## SOURCE MATERIAL:
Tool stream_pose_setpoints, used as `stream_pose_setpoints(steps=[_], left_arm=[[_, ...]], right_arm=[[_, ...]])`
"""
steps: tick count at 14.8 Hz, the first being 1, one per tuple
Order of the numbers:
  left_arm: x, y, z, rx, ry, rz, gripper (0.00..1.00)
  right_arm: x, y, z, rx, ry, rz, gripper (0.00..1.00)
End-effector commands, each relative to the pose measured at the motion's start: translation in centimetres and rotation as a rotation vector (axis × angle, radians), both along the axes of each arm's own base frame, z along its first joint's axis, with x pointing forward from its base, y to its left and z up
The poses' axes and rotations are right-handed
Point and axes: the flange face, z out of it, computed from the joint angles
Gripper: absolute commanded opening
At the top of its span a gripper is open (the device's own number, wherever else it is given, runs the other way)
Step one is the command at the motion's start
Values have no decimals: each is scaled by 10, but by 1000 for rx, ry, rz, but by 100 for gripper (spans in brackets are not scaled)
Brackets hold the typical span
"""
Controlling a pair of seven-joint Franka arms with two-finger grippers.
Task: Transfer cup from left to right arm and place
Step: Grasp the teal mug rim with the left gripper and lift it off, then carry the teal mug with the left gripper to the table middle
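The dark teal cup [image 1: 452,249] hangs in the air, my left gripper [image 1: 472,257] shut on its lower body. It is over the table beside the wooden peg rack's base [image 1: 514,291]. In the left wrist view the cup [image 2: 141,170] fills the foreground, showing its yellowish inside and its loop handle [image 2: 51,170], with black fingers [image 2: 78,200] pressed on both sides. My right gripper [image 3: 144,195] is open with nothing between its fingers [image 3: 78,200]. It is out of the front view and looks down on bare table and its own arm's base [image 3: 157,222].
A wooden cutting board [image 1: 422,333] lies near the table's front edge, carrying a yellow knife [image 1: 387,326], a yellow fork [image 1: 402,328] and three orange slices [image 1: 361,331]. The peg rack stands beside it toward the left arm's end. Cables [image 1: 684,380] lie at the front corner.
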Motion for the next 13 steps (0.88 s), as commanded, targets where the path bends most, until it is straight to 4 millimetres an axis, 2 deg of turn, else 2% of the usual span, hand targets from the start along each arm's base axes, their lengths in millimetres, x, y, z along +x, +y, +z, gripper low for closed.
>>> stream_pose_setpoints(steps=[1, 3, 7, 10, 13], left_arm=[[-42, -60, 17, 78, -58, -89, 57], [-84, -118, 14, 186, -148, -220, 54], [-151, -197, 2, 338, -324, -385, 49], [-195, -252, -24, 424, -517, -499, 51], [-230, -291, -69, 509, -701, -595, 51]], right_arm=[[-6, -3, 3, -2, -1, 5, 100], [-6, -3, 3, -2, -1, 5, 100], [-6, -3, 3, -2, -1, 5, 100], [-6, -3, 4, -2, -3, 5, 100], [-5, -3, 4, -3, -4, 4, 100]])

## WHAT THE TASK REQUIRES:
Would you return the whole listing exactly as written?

## COMPLETED EXERCISE:
Tool stream_pose_setpoints, used as `stream_pose_setpoints(steps=[_], left_arm=[[_, ...]], right_arm=[[_, ...]])`
"""
steps: tick count at 14.8 Hz, the first being 1, one per tuple
Order of the numbers:
  left_arm: x, y, z, rx, ry, rz, gripper (0.00..1.00)
  right_arm: x, y, z, rx, ry, rz, gripper (0.00..1.00)
End-effector commands, each relative to the pose measured at the motion's start: translation in centimetres and rotation as a rotation vector (axis × angle, radians), both along the axes of each arm's own base frame, z along its first joint's axis, with x pointing forward from its base, y to its left and z up
The poses' axes and rotations are right-handed
Point and axes: the flange face, z out of it, computed from the joint angles
Gripper: absolute commanded opening
At the top of its span a gripper is open (the device's own number, wherever else it is given, runs the other way)
Step one is the command at the motion's start
Values have no decimals: each is scaled by 10, but by 1000 for rx, ry, rz, but by 100 for gripper (spans in brackets are not scaled)
Brackets hold the typical span
"""
Controlling a pair of seven-joint Franka arms with two-finger grippers.
Task: Transfer cup from left to right arm and place
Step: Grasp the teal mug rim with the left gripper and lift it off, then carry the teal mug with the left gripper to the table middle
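The dark teal cup [image 1: 452,249] hangs in the air, my left gripper [image 1: 472,257] shut on its lower body. It is over the table beside the wooden peg rack's base [image 1: 514,291]. In the left wrist view the cup [image 2: 141,170] fills the foreground, showing its yellowish inside and its loop handle [image 2: 51,170], with black fingers [image 2: 78,200] pressed on both sides. My right gripper [image 3: 144,195] is open with nothing between its fingers [image 3: 78,200]. It is out of the front view and looks down on bare table and its own arm's base [image 3: 157,222].
A wooden cutting board [image 1: 422,333] lies near the table's front edge, carrying a yellow knife [image 1: 387,326], a yellow fork [image 1: 402,328] and three orange slices [image 1: 361,331]. The peg rack stands beside it toward the left arm's end. Cables [image 1: 684,380] lie at the front corner.
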Motion for the next 13 steps (0.88 s), as commanded, targets where the path bends most, until it is straight to 4 millimetres an axis, 2 deg of turn, else 2% of the usual span, hand targets from the start along each arm's base axes, their lengths in millimetres, x, y, z along +x, +y, +z, gripper low for closed.
>>> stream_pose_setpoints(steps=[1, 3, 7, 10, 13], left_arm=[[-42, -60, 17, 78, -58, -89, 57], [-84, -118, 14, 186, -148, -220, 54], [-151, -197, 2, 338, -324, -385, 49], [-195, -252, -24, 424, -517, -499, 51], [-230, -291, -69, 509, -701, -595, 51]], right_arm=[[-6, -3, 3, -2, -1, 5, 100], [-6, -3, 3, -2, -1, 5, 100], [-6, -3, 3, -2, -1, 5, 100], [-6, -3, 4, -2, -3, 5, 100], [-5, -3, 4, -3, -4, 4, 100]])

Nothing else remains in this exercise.